Report, word for word, every line of the material that contains "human".

(Beginning of Raw data)

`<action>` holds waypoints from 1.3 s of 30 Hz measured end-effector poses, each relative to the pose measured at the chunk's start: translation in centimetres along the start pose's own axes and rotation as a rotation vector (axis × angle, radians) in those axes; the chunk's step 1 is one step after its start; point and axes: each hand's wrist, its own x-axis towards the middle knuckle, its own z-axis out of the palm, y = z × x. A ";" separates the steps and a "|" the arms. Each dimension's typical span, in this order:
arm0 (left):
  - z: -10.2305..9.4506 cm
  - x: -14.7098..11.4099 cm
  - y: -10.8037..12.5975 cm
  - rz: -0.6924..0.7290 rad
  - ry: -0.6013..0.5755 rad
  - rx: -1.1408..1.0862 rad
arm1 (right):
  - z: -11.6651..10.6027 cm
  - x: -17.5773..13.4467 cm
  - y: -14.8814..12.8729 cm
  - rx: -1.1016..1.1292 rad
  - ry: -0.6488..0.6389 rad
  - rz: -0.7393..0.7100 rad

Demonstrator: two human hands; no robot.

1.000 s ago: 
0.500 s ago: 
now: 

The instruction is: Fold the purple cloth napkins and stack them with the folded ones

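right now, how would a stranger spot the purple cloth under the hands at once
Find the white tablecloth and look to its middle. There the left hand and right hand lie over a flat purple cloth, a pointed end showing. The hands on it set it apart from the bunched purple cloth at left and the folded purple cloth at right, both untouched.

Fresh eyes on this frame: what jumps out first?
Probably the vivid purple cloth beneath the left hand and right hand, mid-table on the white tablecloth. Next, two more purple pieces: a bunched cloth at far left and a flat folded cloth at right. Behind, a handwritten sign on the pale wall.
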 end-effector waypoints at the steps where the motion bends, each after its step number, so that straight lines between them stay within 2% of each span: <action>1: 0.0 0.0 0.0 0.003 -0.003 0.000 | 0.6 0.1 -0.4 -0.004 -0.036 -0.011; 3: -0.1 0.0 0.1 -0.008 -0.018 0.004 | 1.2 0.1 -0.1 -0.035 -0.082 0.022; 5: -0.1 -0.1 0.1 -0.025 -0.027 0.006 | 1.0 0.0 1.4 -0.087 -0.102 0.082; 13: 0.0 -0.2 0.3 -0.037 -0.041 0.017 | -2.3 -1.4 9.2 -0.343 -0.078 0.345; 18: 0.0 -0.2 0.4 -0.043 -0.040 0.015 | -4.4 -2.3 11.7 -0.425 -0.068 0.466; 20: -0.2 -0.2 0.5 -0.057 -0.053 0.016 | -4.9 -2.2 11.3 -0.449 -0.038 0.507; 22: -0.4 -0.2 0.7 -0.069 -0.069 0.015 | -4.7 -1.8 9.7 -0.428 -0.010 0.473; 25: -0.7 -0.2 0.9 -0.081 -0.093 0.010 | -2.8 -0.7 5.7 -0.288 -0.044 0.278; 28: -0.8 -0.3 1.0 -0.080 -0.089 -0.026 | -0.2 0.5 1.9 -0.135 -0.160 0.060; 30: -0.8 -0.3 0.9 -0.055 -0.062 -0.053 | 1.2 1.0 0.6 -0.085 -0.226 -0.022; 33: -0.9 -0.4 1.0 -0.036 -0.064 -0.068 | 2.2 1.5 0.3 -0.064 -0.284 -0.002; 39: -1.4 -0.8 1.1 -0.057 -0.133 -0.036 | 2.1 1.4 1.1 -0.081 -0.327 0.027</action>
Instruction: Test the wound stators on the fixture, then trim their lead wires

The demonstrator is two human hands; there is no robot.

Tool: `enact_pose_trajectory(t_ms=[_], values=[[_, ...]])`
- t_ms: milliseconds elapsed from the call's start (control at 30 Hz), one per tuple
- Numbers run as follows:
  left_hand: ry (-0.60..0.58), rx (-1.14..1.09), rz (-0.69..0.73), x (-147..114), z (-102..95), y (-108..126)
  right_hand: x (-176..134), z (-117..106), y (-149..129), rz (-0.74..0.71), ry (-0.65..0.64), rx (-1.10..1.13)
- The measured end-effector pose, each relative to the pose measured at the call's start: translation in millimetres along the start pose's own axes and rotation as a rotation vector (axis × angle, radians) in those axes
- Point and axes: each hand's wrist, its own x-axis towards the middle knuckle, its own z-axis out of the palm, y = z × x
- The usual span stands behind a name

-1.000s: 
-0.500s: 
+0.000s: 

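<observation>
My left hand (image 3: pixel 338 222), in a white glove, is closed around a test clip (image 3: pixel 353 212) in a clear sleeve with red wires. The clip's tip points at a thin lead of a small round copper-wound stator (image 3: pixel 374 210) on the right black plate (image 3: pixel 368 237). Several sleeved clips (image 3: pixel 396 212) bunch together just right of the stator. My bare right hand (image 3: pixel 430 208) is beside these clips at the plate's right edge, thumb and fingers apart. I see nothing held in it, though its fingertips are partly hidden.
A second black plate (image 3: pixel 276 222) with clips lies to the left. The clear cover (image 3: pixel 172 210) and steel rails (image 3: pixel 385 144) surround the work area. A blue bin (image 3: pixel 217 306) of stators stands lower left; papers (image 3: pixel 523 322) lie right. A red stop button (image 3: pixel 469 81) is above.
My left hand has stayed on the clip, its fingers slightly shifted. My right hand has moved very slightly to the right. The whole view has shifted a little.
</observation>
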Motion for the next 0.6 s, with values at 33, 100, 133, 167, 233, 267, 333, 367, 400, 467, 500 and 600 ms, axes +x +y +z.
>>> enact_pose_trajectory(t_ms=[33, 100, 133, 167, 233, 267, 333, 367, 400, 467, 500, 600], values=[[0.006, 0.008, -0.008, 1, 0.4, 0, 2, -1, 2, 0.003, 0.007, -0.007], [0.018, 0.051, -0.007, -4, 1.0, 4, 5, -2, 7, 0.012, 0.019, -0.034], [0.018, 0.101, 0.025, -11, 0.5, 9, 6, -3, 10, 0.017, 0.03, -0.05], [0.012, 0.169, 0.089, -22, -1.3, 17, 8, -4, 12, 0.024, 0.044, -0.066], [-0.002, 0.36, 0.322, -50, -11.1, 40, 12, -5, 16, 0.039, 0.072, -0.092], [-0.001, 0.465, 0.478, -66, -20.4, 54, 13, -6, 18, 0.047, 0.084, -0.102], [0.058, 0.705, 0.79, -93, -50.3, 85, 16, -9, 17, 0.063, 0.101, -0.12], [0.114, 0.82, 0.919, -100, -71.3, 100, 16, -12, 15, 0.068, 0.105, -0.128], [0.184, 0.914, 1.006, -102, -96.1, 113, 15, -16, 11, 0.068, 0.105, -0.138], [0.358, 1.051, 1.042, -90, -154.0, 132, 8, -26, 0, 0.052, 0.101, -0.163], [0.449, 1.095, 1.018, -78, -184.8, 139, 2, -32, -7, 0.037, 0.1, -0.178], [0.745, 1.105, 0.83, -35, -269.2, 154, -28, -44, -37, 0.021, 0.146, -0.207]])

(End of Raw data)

Answer to this task:
Demonstrator: two human hands; no robot.
The demonstrator is two human hands; there is no robot.

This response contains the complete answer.